- RECORDS SUPPLIED -
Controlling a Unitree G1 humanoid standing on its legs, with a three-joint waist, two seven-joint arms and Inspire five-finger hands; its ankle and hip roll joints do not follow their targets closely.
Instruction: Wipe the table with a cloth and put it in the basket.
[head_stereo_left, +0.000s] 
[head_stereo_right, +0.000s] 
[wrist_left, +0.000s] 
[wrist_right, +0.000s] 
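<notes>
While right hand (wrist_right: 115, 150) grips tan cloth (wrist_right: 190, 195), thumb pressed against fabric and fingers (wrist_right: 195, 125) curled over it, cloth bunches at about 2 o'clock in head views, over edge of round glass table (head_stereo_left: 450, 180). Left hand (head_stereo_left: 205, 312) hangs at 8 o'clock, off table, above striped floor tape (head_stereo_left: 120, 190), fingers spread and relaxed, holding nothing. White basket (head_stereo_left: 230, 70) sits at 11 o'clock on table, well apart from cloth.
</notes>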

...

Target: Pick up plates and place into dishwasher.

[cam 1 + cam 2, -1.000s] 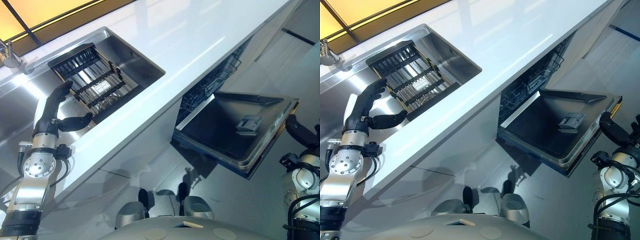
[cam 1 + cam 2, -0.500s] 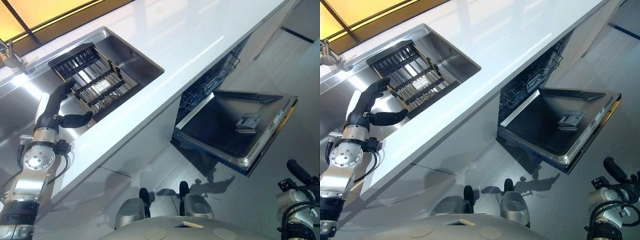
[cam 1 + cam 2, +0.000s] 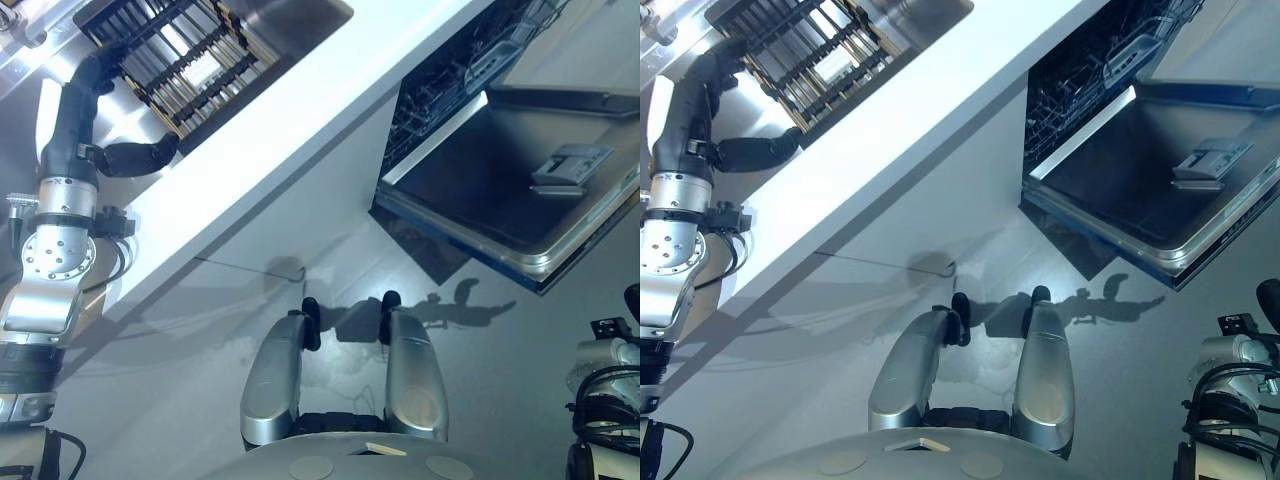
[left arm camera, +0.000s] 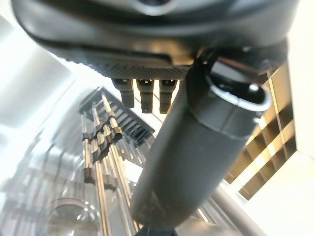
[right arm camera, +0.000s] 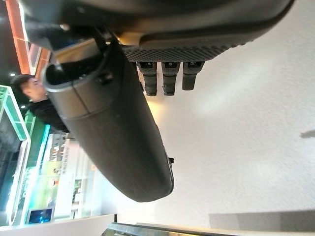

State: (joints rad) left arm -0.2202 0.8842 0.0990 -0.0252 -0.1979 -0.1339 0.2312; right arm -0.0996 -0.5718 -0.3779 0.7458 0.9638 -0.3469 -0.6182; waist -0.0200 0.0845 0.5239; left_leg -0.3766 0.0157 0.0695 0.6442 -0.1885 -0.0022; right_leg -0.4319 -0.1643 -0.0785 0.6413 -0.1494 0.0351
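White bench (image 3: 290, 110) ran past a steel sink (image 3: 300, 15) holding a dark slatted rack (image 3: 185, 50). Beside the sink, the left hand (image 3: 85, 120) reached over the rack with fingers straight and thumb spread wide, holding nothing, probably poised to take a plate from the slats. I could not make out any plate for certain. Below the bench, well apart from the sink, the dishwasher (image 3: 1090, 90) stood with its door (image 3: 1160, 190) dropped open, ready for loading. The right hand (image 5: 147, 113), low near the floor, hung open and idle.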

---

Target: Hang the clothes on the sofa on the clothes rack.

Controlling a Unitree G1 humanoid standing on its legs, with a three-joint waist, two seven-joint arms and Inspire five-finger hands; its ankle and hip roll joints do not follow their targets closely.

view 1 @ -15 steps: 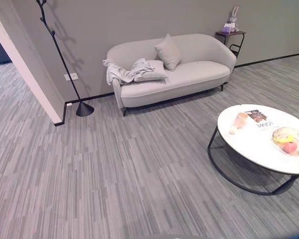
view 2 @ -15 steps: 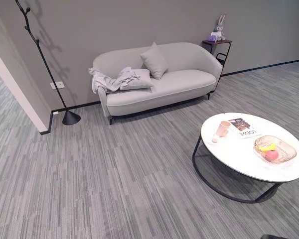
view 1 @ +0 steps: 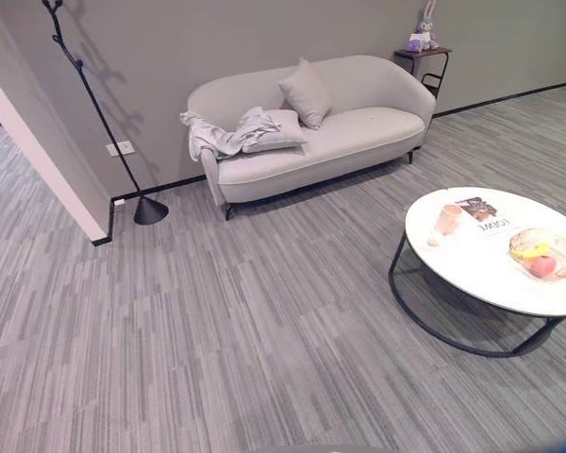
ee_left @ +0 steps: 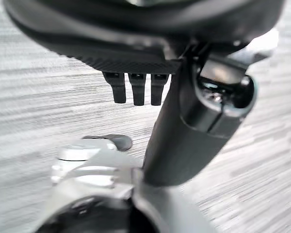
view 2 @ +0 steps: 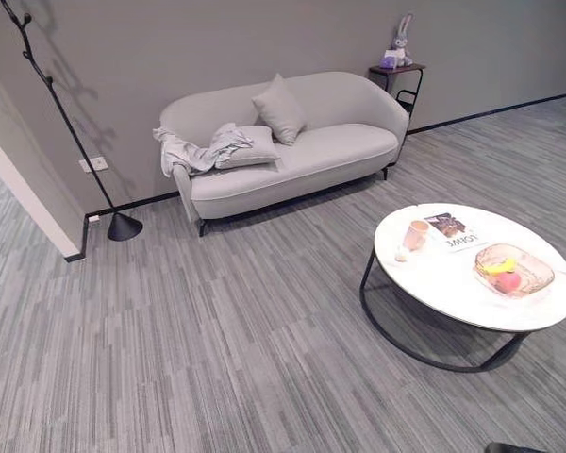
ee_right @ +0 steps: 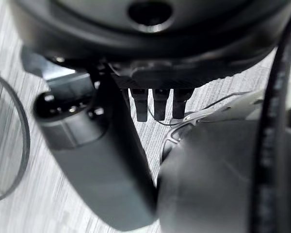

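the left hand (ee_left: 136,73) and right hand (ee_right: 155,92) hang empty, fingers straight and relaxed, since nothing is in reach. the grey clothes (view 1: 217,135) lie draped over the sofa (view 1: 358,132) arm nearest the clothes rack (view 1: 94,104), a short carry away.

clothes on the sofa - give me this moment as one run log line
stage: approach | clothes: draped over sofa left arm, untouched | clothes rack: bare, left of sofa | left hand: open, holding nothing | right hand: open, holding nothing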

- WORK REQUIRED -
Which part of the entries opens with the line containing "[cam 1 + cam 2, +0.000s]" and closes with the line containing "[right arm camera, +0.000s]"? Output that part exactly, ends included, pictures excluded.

- SOLUTION -
[cam 1 + cam 2, +0.000s] 
[left arm camera, +0.000s] 
[right arm camera, +0.000s] 

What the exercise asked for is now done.